Exercise goal = Output the listing word for word, minus pictures.

Data provided =
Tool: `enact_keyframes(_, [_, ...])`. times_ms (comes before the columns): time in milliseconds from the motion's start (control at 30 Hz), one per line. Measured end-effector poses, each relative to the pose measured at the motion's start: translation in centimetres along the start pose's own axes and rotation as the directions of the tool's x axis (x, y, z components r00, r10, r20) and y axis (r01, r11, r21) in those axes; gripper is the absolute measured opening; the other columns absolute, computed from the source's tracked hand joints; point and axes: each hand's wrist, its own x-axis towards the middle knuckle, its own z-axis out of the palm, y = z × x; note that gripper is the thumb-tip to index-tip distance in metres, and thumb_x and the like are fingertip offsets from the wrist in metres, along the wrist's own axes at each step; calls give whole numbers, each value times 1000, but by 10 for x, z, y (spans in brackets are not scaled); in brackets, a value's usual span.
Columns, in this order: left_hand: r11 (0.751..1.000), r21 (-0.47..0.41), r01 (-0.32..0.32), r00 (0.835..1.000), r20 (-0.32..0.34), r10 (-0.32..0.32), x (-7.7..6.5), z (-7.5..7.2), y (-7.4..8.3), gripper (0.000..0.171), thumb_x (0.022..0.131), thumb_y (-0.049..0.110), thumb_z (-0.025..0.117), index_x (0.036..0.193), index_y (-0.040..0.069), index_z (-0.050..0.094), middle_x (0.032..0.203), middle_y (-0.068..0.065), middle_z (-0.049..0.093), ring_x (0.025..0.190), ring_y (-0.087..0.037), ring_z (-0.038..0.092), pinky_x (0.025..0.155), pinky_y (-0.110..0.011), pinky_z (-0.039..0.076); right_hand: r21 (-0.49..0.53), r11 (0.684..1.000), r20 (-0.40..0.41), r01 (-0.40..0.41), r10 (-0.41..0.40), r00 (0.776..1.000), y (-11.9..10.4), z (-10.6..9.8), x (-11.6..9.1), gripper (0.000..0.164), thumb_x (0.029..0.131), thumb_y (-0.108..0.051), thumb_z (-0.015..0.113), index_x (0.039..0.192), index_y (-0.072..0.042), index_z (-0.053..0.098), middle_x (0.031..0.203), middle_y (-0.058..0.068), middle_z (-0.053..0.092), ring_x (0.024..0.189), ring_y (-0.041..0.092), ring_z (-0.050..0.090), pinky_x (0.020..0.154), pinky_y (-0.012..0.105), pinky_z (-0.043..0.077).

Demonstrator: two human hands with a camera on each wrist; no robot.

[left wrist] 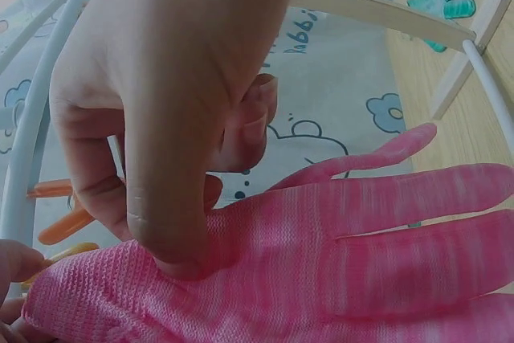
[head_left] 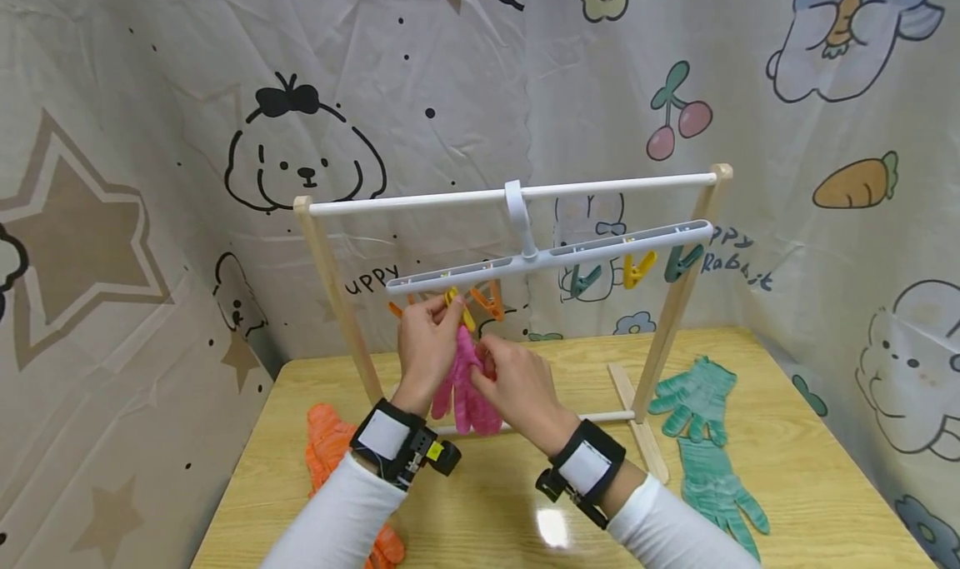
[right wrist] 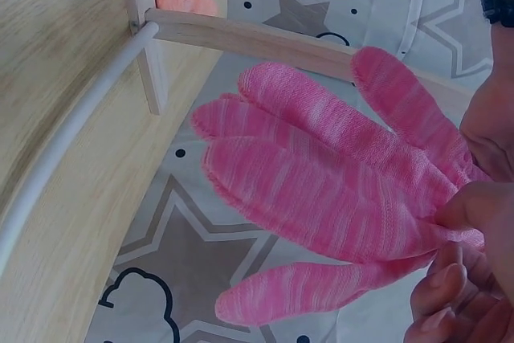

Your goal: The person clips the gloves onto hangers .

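Note:
A pink knit glove (head_left: 467,390) hangs fingers-down below the left end of the white clip hanger (head_left: 457,279). My left hand (head_left: 429,344) pinches a yellow clothespin (head_left: 452,296) under the hanger, just above the glove's cuff. With thumb and fingers, my right hand (head_left: 521,386) pinches the glove near its cuff; the left wrist view shows this hand large over the pink knit. Whether the clothespin bites the cuff is hidden by the fingers. Orange clothespins (head_left: 489,301) hang on either side of my left hand.
The hanger hooks over a white rod (head_left: 420,201) on a wooden-legged rack (head_left: 337,302). Green clothespins (head_left: 585,281) and another yellow clothespin (head_left: 637,269) hang at right. Green gloves (head_left: 720,486) lie on the table's right, orange gloves (head_left: 324,444) on its left.

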Motion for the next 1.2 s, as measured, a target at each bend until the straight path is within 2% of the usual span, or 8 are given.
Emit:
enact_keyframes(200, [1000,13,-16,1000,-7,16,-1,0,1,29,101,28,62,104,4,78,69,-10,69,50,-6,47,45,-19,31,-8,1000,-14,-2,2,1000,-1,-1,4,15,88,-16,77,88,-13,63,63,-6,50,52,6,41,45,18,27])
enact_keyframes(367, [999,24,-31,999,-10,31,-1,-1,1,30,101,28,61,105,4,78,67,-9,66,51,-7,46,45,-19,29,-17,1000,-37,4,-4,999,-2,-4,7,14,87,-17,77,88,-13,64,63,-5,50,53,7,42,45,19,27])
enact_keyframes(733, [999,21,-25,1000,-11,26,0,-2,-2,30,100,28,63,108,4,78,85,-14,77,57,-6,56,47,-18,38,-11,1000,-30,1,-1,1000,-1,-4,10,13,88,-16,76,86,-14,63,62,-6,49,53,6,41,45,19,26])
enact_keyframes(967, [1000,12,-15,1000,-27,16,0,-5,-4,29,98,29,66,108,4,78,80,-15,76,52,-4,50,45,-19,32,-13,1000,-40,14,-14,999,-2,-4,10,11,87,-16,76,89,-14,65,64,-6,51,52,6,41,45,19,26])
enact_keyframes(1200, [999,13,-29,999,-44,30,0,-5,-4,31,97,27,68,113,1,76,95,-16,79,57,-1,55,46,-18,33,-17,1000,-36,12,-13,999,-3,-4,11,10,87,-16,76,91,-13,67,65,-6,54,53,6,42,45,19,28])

Solution for this exercise =
Tool: `enact_keyframes(_, [_, ...])`. times_ms (comes before the columns): time in milliseconds from the motion's start (control at 30 Hz), one per line. Measured end-effector poses, each relative to the pose measured at the motion's start: translation in centimetres along the start pose's own axes and rotation as the directions of the tool's x axis (x, y, z components r00, r10, r20) and y axis (r01, r11, r21) in those axes; gripper is the absolute measured opening; the other columns absolute, computed from the source's tracked hand joints; point and axes: each hand's wrist, its own x-axis towards the middle knuckle, its own z-axis out of the palm, y = z × x; note that gripper is the thumb-tip to index-tip distance in metres, and thumb_x and the like are fingertip offsets from the wrist in metres, along the wrist's own axes at each step; calls give whole numbers, each value times 1000, but by 10 for x, z, y (spans in brackets are not scaled); in brackets, a value's usual span.
Columns, in this order: left_hand: r11 (0.751..1.000), r21 (-0.47..0.41), r01 (-0.32..0.32), r00 (0.835..1.000), r20 (-0.32..0.34), r10 (-0.32..0.32), x (-7.7..6.5), z (-7.5..7.2), y (-7.4..8.3), gripper (0.000..0.171), thumb_x (0.022..0.131), thumb_y (-0.049..0.110), thumb_z (-0.025..0.117), index_x (0.036..0.193), index_y (-0.040..0.069), index_z (-0.050..0.094), middle_x (0.032..0.203), middle_y (-0.068..0.065), middle_z (-0.049..0.093), ring_x (0.025..0.190), ring_y (-0.087..0.037), ring_z (-0.038..0.092), pinky_x (0.025..0.155), pinky_y (-0.110..0.011), pinky_z (-0.039..0.076); right_hand: r21 (-0.49..0.53), r11 (0.684..1.000), r20 (-0.40..0.41), r01 (-0.40..0.41), r10 (-0.41..0.40), r00 (0.776..1.000), y (-11.9..10.4), z (-10.6..9.8), x (-11.6..9.1), gripper (0.000..0.164), thumb_x (0.029..0.131), thumb_y (-0.108..0.051), thumb_z (-0.015..0.113), index_x (0.039..0.192), index_y (-0.072..0.042), index_z (-0.053..0.098), middle_x (0.031..0.203), middle_y (-0.058..0.068), middle_z (-0.053..0.092), ring_x (0.024..0.189), ring_y (-0.041..0.092), ring_z (-0.050..0.090), pinky_x (0.020..0.154), pinky_y (-0.012..0.105), pinky_z (-0.043..0.077).

Demonstrator: two human hands with a camera on each wrist; no robot.

[left wrist] 
[head_left] 
[right wrist] 

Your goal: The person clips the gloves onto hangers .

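Note:
A pink knit glove (head_left: 467,390) hangs fingers-down below the left end of the white clip hanger (head_left: 457,279). My left hand (head_left: 429,344) pinches a yellow clothespin (head_left: 452,296) under the hanger, just above the glove's cuff. With thumb and fingers, my right hand (head_left: 521,386) pinches the glove near its cuff; the left wrist view shows this hand large over the pink knit. Whether the clothespin bites the cuff is hidden by the fingers. Orange clothespins (head_left: 489,301) hang on either side of my left hand.
The hanger hooks over a white rod (head_left: 420,201) on a wooden-legged rack (head_left: 337,302). Green clothespins (head_left: 585,281) and another yellow clothespin (head_left: 637,269) hang at right. Green gloves (head_left: 720,486) lie on the table's right, orange gloves (head_left: 324,444) on its left.
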
Motion for the next 1.2 s, as measured, a target at each bend until the straight path is within 2% of the usual span, or 8 are given.
Emit:
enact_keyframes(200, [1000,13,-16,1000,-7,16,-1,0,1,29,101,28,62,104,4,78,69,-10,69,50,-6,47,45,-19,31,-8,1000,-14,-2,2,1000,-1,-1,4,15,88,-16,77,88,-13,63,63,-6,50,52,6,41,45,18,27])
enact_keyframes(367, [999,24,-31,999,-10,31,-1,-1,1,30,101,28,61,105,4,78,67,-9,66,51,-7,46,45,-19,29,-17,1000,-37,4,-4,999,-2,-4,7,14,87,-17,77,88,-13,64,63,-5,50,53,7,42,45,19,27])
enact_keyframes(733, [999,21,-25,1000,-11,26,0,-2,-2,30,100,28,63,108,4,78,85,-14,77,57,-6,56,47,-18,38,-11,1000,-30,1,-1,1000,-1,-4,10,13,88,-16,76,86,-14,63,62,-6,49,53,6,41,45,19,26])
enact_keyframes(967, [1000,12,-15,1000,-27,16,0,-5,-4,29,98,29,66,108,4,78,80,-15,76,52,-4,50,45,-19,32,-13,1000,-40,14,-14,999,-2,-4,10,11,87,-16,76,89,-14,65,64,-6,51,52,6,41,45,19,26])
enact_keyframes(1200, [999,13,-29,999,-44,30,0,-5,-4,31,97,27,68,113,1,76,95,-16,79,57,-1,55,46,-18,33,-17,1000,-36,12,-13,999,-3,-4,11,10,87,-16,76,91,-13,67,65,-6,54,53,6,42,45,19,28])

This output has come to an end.